Work item:
Copy each line of the following material that has the string "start".

Data shown:
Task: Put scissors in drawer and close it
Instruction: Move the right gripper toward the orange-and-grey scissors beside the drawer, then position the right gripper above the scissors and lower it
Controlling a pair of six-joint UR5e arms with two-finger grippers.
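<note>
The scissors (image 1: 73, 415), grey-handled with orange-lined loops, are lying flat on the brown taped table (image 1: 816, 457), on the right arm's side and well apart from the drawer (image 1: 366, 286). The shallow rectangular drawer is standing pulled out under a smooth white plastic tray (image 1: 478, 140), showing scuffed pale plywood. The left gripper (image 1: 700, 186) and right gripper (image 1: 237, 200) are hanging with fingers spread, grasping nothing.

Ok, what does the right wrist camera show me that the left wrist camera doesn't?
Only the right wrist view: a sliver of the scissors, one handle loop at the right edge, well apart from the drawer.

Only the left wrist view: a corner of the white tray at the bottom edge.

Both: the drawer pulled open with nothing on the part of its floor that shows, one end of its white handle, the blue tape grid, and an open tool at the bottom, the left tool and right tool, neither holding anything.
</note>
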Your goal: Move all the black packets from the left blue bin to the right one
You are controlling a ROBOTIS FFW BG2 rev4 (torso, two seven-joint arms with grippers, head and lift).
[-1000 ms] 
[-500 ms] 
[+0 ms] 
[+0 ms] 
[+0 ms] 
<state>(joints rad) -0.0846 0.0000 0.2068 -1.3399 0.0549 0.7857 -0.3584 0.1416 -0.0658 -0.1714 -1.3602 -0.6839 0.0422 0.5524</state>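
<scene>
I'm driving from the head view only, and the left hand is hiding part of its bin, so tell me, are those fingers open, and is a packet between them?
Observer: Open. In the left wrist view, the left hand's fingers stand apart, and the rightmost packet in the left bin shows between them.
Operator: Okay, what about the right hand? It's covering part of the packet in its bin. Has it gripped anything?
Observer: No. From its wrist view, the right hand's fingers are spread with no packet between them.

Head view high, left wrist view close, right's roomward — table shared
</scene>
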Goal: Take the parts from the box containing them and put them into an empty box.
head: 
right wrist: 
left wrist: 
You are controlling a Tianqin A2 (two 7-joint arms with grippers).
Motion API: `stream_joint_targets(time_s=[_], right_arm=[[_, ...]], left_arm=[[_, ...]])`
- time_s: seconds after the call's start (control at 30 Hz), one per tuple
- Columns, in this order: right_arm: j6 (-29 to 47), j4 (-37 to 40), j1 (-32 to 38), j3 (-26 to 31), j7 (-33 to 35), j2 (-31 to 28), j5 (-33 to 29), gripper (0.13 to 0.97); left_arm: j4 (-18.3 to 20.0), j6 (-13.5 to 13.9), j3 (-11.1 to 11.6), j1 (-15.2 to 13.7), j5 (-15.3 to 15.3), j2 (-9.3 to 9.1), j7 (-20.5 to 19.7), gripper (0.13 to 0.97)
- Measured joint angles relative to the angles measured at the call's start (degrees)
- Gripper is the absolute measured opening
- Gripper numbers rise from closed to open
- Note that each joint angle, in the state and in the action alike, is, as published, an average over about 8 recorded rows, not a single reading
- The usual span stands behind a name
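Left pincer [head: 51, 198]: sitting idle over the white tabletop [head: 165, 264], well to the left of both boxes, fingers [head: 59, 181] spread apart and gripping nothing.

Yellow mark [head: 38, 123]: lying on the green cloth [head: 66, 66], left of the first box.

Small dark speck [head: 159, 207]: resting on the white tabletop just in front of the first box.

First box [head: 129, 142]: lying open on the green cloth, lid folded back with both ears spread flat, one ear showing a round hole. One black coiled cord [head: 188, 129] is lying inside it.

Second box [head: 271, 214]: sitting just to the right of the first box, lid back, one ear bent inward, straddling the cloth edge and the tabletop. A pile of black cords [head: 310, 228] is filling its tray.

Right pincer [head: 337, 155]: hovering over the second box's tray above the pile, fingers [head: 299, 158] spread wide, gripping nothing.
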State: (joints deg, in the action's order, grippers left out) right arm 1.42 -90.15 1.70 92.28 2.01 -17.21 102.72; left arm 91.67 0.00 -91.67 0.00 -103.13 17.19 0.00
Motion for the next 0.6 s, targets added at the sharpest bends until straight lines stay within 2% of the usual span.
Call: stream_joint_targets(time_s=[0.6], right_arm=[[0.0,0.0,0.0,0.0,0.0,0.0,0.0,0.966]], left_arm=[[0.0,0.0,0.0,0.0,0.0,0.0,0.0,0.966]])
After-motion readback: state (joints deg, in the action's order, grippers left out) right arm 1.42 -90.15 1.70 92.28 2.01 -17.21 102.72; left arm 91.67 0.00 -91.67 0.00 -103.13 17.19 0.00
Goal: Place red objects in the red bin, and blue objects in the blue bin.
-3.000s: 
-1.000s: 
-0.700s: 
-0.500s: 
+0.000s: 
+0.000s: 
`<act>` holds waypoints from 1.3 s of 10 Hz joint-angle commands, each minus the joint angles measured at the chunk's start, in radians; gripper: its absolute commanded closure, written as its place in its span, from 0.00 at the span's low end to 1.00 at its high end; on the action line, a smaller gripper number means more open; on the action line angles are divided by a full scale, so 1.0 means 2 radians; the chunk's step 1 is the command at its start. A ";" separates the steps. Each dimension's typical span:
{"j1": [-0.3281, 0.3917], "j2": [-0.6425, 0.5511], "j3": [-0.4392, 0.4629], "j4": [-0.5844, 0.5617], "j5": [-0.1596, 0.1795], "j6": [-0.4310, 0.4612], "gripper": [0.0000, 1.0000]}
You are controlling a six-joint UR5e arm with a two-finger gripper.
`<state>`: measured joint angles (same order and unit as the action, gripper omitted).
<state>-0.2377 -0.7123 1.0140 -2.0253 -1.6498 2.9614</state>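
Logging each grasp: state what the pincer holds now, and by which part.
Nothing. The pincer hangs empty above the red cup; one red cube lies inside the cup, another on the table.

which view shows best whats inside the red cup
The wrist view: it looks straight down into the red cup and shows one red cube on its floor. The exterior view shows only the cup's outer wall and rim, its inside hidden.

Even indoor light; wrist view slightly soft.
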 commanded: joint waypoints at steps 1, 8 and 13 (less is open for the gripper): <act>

Written answer:
- time_s: seconds after the call's start (control at 30 Hz), one per tuple
- Measured joint angles relative to the angles measured at the call's start (degrees)
`<act>` holds waypoints from 1.3 s of 10 Hz joint-angle commands, each minus the joint angles measured at the chunk's start, in radians; gripper: its absolute commanded closure, written as its place in its span, from 0.00 at the span's low end to 1.00 at its high end; on the action line, a smaller gripper number means more open; on the action line angles are divided by a full scale, so 1.0 means 2 radians; the chunk's step 1 is the command at its start. A ";" separates the steps. Each dimension's typical span:

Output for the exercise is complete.